Multinode DeepSpeed T5 Experiment Issues with Hf-Trainer

I am training t5 LM with 4 p3.16xlarge aws node (8 V100 per node). I’m quite new to multi-node experiments. Not sure if this is an issue with hf-trainer or I’m missing something.

Some logging issues:

  1. Surprisingly when I run (with hf-trainer) my code in a single node, terminal can successfully track tqdm logging (progress bar). But when I run multinode experiment with deepspeed, head node terminal doesn’t print tqdm logging (disable_tqdm is always 0) . But I can only see it in the wandb webserver terminal bar which often gets frozen. So I actually get confused if my training gets frozen because of some weird zero3 config or wandb is actually frozen.
  2. I tried to redirect the transformer logger to my custom logger in the way mentioned here but it didn’t work.
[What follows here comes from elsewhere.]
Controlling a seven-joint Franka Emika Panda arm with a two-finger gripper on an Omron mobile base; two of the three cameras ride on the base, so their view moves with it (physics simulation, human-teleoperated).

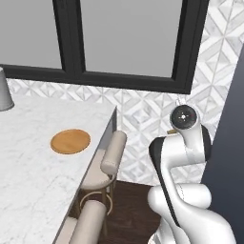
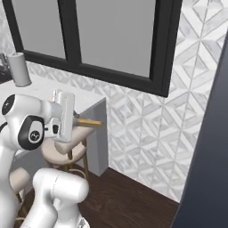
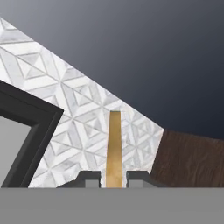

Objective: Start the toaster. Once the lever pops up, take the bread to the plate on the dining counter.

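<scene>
Gripper (image 3: pixel 114 178) clamped on bread (image 3: pixel 114 144), slice edge-on between the fingers, held out in the air beside counter (image 1: pixel 28 186) corner, above stools (image 1: pixel 106 164). Farther left, plate (image 1: pixel 70 141) bare on counter; beyond, patterned wall (image 1: pixel 143 114) and window (image 1: pixel 124 38).

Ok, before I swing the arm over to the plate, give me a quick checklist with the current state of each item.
1. Bread in the gripper: ok, the slice sits edge-on between the two fingertips, also visible sticking out in the right base view.
2. Plate in sight: ok, on the dining counter.
3. Plate free of other items: ok.
4. Gripper over the plate: not ok, it is off the counter's end, pointing at the tiled wall.
5. Stools at the counter edge below the path: cannot tell the clearance.
6. Grey cylinder on the counter: ok, well away from the plate.
</scene>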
It could not log the deepspeed and tqdm logging (progress bar). Basically what I wanted is to do is redirect each of the node’s logging to a different physical file (using FileHandler).

DeepSpeed related issue,

  1. If I recall correctly, right now DeepSpeed zero3 doesn’t support pytorch checkpoint. Is there any hack/script to evaluate the model in my preferred dataset after the training has been done? I can see that the pytorch checkpoint is a very small file and the main data is in the global* folder with specific device signature (total dist_world_size x 2 files per checkpoint). How can I load these checkpoints? Looking at the checkpoint files, this is kind of a big deal because these checkpoint may not be loaded in a different dist_world_size.
  2. Is there anyway I can use bfloat16 in V100 GPUs? or bfloat16 is only supported in Ampere GPUs?
1 Like

@stas @sgugger Hope you guyz don’t mind tagging you here.

Hi @sbmaruf,

It’s the best to open an Issue for such reports, so that it’s easier to track. And each issue separately.
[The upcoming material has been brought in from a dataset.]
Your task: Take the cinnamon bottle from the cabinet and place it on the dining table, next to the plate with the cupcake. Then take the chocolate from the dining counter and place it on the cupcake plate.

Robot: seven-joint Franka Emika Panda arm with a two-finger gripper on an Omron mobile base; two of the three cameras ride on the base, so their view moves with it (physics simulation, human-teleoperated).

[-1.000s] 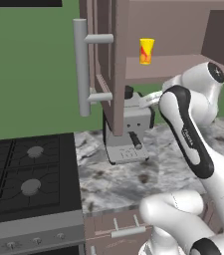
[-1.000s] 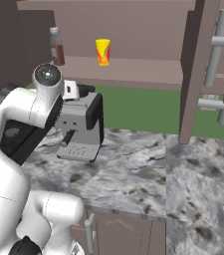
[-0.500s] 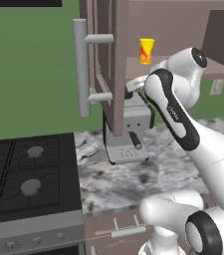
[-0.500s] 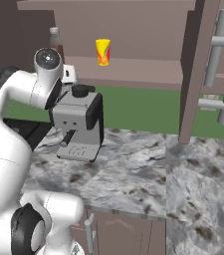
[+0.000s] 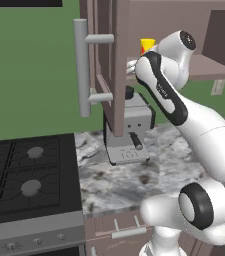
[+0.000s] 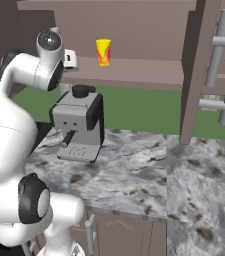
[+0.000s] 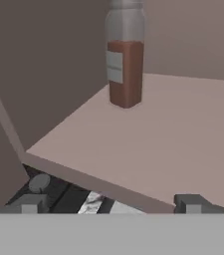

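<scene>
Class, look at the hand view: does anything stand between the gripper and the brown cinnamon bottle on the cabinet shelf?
Nothing visible does. The brown cinnamon bottle with a grey cap stands upright on bare cabinet shelf, straight ahead of the gripper. The yellow cup stands off to one side.

- Cinnamon bottle (image 7: 125,57): clear body filled with reddish-brown powder, pale grey cap, small light label on its side.
- Pose: upright, standing on the cabinet shelf (image 7: 173,134), close to the back corner where the side wall meets the rear wall.
- Relative to the pincer (image 7: 108,203): ahead of it and slightly left of centre along its line of sight, well apart from the fingertips (image 7: 30,202); no contact; fingers spread wide.
</scene>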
And with any Issue please report the environment, a simple reproducible script, the launch command and the log, as I don’t know know what exactly you’re doing based on your description in order to help you.

If recall correctly, right now DeepSpeed zero3 doesn’t support pytorch checkpoint.

it always did.

You’re talking about the intermediary checkpoint that deepspeed works with, which is indeed in a sharded version so that it’s fast to save and load. and that checkpoint is indeed hardwired to the topology you trained on.
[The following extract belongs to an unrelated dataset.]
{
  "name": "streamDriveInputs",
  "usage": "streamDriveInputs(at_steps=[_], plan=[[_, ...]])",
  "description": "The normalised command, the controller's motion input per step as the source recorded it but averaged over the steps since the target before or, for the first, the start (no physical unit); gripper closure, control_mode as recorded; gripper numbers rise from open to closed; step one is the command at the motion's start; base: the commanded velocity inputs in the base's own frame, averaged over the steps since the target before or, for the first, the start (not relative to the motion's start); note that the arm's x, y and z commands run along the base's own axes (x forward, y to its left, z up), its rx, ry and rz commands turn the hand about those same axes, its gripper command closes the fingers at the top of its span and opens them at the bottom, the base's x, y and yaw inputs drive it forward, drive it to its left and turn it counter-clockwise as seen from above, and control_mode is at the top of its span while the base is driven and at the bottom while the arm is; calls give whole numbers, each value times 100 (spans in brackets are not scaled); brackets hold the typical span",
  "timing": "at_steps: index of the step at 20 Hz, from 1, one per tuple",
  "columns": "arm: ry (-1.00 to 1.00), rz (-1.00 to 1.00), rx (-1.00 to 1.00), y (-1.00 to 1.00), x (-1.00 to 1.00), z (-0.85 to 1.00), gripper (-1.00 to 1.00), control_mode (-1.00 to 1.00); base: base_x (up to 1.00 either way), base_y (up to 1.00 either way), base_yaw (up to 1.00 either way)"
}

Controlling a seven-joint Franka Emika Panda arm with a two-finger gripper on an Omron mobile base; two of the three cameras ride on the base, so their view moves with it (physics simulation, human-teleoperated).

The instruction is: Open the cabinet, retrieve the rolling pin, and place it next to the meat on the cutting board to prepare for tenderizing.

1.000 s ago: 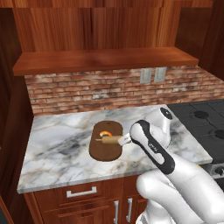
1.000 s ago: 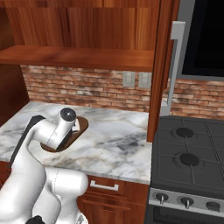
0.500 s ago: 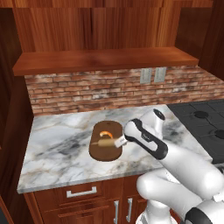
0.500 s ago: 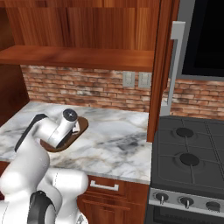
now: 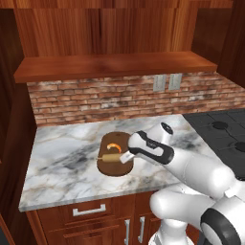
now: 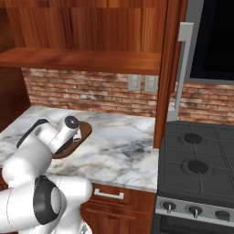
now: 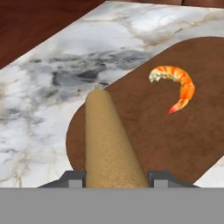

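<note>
1. Step in hand, as I judge it: the placing. The rolling pin (image 7: 109, 140) is out of the cabinet and over the cutting board (image 5: 115, 165).
2. Landmark: the cutting board, lying on the marble bench (image 5: 62, 162). The gripper (image 5: 125, 156) is at the board's right-hand edge in the left base view.
3. Jaws: partly closed on the rolling pin, one tip on each side of its near end in the hand view. The pin runs forward from them across the board toward its far left edge.
4. Whether the pin is touching the board or just above it: cannot tell.
5. The meat (image 7: 175, 85), a small orange and white curl, is on the board, near the pin but apart from it, to its right in the hand view.
6. Next move, my judgement: lower until the pin rests flat on the board beside the meat, then open the jaws and lift straight off. A round pin may roll on release, toward the meat or off the board edge, so let go gently.
7. Writing, brands, labels: none readable. Two plain wall plates (image 5: 167, 82) on the brick wall behind the board carry no text.
</note>
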Motion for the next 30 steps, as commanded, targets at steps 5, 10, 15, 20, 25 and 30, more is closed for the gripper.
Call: streamDriveInputs(at_steps=[5, 10, 15, 20, 25, 30], plan=[[0, 0, 0, 8, 5, -19, 100, -100, 0, 0, 0], [1, 1, 0, 5, 0, -11, -100, -100, 0, 0, 0], [-1, 0, 0, 0, -5, 1, -100, -100, 0, 0, 0], [0, 0, 0, 0, -16, 19, -100, -100, 0, 0, 0], [0, 0, 0, 0, -10, 28, -100, -100, 0, 0, 0], [0, 0, 0, 0, 0, 40, -100, -100, 0, 0, 0]])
If you don’t mind losing the optim states, you can extract the fp32 weights back into the torch checkpoint and resume in a different topology. there should be zero_to_fp32.py in the checkpoint folder that will perform that for you.

A work has been started on creating a universal checkpoint and currently supports only ZeRO-1/bf16 (bigscience fork of Megatron-Deepspeed), which can be reshaped to any topology w/o losing optimizer states, but the rest of ZeRO stages aren’t supported yet. This work is driven by a need. We needed it for the BLOOM training so we worked on implementing it. Someone with the need for other ZeRO stages should open a feature request on the deepspeed github and work with Tunji to port the existing support to other stages.

Is there anyway I can use bfloat16 in V100 GPUs? or bfloat16 is only supported in Ampere GPUs?

That’s correct, Ampere and higher provides hardware support for bfloat16.

There is also IPEX which support bfloat16 on the recent CPUs (integrated into the training)

1 Like